■ Work instructions:
Beneath this instruction is a block of data; output from it exactly the lines that run from the one containing "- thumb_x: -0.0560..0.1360" through the one containing "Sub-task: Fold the", inclusive.

■ Records provided:
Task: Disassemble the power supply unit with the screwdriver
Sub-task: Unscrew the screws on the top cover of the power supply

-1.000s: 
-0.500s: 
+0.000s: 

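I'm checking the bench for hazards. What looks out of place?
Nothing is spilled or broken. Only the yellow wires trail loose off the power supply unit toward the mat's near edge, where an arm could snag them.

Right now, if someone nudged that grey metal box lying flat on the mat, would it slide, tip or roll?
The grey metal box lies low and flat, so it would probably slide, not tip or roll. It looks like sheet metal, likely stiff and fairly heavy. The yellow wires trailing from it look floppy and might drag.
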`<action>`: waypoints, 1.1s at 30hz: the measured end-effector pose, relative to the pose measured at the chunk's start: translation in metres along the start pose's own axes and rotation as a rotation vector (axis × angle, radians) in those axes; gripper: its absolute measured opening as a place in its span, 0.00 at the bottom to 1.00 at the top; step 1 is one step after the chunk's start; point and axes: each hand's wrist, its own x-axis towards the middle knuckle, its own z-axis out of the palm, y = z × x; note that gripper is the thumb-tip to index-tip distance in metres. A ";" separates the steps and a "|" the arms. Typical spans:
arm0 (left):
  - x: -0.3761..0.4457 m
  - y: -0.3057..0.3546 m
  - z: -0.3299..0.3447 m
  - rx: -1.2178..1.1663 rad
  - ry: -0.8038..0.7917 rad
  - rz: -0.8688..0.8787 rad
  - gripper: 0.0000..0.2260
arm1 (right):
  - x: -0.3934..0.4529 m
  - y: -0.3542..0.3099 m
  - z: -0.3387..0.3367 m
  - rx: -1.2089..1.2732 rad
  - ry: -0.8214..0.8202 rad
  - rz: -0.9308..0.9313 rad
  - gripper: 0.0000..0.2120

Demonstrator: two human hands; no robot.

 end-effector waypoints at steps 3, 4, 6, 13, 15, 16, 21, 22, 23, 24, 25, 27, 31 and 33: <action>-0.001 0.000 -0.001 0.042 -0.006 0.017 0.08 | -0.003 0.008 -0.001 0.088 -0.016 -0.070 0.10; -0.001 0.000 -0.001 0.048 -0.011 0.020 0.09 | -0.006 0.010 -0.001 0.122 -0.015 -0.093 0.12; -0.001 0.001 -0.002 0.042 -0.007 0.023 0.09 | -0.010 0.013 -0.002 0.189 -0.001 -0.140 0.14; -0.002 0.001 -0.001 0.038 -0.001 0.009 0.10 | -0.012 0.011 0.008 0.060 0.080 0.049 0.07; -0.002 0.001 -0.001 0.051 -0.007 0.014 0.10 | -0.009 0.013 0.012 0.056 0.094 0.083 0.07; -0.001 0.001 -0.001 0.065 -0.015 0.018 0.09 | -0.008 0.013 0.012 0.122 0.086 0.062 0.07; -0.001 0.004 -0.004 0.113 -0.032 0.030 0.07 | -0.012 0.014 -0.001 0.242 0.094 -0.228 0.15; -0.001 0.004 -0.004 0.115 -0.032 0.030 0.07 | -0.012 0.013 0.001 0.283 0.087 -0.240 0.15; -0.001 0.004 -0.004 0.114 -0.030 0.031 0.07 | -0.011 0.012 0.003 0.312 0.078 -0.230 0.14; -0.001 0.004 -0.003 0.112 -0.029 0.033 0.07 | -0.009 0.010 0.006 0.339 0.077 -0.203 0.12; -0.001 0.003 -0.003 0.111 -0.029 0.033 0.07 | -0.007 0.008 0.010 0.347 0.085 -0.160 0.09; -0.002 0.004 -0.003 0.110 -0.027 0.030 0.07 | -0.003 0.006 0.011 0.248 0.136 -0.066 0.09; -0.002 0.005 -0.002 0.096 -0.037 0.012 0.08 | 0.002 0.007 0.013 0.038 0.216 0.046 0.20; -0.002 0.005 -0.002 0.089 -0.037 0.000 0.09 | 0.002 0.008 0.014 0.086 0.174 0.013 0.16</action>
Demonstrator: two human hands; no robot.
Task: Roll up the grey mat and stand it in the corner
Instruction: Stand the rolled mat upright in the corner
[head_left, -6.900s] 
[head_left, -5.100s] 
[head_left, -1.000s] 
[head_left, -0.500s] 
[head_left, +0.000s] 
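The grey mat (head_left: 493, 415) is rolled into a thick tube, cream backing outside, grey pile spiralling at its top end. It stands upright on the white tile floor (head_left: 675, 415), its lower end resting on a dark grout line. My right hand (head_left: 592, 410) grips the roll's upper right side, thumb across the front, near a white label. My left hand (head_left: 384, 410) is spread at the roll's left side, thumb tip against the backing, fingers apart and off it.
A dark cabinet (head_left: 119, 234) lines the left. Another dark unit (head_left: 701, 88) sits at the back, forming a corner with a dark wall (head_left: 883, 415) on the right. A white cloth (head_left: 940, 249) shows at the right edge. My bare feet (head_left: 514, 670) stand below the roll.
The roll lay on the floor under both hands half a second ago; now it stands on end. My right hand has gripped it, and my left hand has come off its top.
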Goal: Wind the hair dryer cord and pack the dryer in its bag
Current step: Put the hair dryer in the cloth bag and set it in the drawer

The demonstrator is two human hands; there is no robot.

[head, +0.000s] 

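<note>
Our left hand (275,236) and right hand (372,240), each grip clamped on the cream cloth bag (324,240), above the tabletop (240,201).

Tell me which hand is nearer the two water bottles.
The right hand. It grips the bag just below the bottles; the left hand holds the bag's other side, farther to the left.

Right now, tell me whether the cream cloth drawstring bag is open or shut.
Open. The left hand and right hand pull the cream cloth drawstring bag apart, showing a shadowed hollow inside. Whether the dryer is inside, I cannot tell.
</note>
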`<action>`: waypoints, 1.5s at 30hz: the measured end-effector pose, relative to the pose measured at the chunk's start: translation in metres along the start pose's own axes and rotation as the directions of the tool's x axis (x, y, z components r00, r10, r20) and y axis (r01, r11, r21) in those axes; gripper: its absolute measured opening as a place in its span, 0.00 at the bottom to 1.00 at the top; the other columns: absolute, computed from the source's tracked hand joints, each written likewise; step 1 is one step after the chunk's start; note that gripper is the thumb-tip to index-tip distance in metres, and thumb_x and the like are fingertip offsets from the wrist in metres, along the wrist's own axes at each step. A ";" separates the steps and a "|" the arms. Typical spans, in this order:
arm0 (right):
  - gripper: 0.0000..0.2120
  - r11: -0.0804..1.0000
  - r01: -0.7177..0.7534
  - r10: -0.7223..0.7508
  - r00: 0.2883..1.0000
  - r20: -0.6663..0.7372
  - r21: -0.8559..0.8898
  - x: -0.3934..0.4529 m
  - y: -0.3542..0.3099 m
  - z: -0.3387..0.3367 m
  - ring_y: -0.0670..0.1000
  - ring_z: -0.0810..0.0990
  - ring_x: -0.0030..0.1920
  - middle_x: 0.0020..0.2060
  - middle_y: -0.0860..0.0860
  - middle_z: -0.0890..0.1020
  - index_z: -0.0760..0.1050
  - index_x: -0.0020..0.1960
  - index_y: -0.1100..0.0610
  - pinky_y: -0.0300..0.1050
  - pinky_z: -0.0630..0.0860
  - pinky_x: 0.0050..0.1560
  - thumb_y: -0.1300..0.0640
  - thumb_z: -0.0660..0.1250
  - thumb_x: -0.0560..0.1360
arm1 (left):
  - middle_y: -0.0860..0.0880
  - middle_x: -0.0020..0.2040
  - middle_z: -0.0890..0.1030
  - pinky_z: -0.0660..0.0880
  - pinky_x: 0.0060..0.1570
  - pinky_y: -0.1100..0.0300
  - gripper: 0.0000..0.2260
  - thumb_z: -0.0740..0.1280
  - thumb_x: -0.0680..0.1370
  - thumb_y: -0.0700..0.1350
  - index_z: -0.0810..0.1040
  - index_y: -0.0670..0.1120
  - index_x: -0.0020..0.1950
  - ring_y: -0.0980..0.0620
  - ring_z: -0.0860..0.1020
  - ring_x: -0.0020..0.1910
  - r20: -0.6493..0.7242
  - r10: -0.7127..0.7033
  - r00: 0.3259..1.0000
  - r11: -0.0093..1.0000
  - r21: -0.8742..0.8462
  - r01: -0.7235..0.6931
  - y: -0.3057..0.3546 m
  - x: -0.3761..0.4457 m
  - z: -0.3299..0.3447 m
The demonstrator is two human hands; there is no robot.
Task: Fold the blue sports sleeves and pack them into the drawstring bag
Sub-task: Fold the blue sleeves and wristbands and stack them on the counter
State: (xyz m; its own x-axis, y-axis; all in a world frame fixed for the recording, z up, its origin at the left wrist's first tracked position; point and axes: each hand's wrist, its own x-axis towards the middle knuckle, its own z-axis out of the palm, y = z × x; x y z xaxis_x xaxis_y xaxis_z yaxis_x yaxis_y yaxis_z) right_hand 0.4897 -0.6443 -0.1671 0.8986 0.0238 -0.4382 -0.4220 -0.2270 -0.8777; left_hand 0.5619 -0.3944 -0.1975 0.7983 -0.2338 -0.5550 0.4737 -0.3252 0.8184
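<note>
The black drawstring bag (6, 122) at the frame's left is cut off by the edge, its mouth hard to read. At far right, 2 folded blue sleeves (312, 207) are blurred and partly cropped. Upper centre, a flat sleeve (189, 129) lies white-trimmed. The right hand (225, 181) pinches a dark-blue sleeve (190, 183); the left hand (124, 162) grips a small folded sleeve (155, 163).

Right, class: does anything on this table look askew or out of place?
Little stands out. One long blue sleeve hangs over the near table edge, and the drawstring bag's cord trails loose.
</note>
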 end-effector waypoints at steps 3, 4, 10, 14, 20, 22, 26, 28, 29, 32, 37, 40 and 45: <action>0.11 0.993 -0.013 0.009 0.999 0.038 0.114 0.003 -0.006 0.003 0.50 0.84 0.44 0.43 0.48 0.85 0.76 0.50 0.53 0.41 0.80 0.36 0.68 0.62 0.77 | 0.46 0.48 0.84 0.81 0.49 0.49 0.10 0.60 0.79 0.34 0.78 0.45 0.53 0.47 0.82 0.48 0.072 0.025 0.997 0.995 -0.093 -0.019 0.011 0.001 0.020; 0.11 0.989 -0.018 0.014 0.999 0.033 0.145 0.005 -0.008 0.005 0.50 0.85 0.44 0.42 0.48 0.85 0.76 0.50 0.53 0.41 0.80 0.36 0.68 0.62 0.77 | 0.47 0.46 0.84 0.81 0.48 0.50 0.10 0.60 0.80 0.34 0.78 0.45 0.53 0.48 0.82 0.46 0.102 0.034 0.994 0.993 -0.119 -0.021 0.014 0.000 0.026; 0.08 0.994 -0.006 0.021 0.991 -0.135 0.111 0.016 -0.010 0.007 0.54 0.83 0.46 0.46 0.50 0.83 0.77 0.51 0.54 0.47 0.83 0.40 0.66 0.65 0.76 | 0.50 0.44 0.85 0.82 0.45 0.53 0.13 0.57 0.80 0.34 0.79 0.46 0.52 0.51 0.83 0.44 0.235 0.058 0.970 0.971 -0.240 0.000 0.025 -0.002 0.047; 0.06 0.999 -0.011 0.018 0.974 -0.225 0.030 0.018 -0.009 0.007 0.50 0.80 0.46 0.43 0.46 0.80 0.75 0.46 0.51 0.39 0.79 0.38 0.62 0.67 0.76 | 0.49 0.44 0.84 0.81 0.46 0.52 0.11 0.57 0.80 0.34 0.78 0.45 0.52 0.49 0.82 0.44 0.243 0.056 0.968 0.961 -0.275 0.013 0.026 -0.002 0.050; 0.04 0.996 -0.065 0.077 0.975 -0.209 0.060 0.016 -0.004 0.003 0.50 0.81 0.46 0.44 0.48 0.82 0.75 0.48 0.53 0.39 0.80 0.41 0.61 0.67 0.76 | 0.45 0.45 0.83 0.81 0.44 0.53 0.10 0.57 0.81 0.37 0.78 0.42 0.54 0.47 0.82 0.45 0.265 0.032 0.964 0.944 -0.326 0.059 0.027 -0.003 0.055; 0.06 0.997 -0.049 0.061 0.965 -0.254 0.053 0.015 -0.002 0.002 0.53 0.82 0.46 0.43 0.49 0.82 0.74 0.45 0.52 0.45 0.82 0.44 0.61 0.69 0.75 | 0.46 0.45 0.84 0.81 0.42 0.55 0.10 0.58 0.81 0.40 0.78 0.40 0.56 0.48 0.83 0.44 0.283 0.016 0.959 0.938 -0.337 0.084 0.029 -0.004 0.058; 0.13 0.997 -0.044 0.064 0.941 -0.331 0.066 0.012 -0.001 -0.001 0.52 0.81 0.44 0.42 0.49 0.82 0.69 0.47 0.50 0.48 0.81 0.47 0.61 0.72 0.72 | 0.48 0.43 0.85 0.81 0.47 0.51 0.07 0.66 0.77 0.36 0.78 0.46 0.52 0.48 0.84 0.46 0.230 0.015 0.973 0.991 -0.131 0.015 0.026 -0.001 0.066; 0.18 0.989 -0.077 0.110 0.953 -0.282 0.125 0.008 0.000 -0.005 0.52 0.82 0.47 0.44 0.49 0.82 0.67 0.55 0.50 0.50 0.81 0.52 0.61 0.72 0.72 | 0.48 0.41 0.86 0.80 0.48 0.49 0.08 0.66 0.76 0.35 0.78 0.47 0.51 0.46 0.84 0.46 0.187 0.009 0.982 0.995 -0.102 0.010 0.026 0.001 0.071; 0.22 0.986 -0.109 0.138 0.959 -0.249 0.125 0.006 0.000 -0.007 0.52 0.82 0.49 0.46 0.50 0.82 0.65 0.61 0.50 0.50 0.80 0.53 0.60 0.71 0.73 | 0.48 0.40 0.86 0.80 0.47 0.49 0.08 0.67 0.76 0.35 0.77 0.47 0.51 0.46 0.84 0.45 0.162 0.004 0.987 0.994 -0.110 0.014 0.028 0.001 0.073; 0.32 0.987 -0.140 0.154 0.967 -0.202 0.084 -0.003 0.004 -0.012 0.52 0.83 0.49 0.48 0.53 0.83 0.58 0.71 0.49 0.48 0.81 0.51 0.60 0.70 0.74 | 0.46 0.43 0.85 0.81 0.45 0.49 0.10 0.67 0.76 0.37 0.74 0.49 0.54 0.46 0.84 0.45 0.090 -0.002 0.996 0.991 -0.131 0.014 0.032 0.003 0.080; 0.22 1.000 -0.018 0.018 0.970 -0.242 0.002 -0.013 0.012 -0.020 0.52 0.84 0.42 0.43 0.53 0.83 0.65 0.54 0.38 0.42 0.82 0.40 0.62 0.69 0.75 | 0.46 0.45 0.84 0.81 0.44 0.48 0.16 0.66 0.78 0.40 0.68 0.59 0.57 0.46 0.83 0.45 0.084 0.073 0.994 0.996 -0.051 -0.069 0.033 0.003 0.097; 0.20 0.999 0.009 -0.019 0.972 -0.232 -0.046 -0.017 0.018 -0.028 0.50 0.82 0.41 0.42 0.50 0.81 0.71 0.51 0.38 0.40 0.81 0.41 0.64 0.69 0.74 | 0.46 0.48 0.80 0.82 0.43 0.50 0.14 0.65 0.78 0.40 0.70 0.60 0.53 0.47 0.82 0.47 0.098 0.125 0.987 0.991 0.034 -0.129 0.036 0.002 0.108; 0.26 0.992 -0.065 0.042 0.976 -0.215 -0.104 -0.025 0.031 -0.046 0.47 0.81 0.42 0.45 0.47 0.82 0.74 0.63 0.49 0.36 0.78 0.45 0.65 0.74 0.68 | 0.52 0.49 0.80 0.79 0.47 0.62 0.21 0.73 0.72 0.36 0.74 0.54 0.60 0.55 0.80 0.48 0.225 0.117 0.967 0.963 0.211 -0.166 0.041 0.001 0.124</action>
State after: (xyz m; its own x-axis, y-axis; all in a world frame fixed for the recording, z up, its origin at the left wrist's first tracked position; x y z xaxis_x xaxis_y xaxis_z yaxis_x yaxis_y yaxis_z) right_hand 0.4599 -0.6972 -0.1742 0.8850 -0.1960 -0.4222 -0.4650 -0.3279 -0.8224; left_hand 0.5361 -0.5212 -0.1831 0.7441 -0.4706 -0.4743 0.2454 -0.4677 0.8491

■ Task answer:
  - thumb_x: -0.0560..0.1360
arm1 (left):
  - middle_y: -0.0860..0.0880
  - middle_x: -0.0020..0.2040
  - middle_z: -0.0890..0.1030
  - pinky_z: -0.0660..0.0880
  - pinky_x: 0.0060..0.1570
  - pinky_y: -0.1100..0.0300
  - gripper: 0.0000..0.2260
  - thumb_z: -0.0740..0.1280
  - thumb_x: -0.0680..0.1370
  - thumb_y: -0.0700..0.1350
  - index_z: -0.0810..0.1040
  - index_y: -0.0670..0.1120
  - index_x: -0.0020..0.1950
  - ring_y: -0.0980..0.0620
  - ring_z: -0.0860..0.1020
  - ring_x: -0.0020..0.1910
  - r20: -0.6493..0.7242
  - r10: -0.7127..0.7033
  - r00: 0.3259..1.0000
  - r11: -0.0093..1.0000
  - r21: -0.8742..0.8462
  - r01: -0.7235..0.6931
  - y: -0.3057..0.3546 m
  - x: -0.3761..0.4457 m
  - z: -0.3299..0.3447 m
The demonstrator is two human hands; there is no robot.
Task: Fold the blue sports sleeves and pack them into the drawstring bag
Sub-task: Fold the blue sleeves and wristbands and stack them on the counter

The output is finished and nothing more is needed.